Et puis il y a Jeanne. Cette surprise beaucoup trop underrated. Cette pépite cachée du screamo français, un groupe actif depuis 3 ans maintenant, qui flirte avec le crust et l'emoviolence. Ça sent fort le screamo US, le désespoir, les émotions hurlées la main dans le dos, sur le bout du fil, un fin de set écroulé au sol. Je pense pouvoir dire sans trop abuser que je suis fan de leur musique. C'est exactement ce qui me parle en ce moment, et c'est accessoirement un groupe du genre dans lequel j’aimerais gueuler (je prends vos candidatures :3). Jeanne ont sorti récemment un disque éponyme bluffant, dans la droite lignée de leur démo, avec un petit voile de secret qui le recouvre : ils ont choisi de ne pas partager les paroles du disque et de ne pas le sortir en physique, pour des raisons inhérentes au line-up qui a enregistré cet album. Et j'avoue que c'est vraiment frustrant... En fait, ils me rappellent un peu ce que faisait Ravin, mais en plus sombre encore. Cet enchaînement de mélodies poignantes et virulentes en même temps, ces riffs en clean et ces arpèges nous guidant avec tendresse et désarroi vers ces explosions rythmiques, ce chaos cathartique.... C'est brut, c'est spontané, c'est piqué à vif, bref c'est le skramz. Je pense que ce S/T va vraiment faire partie d'un de mes albums de l'année. Merci beaucoup les petits gars.

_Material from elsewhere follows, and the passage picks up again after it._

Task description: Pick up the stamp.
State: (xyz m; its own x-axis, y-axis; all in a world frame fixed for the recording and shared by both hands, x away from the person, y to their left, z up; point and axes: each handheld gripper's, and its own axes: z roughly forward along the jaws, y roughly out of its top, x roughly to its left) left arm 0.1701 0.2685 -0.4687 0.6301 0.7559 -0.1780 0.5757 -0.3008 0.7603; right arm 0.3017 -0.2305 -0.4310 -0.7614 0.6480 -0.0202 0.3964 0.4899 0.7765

Cette petite scène me donne de l’espoir quant à la vigueur du feu du screamo en France. Que ce soit pour sa valeur émotionnelle, son engagement politique, ou juste l’envie d’en jouer avec force et passion, il prouve que ce que tente tous les groupes récents n’est en rien quelque chose de vain. Il faut tenir bon, il faut garder ce feu aussi nourri qu’il en a ainsi l’air.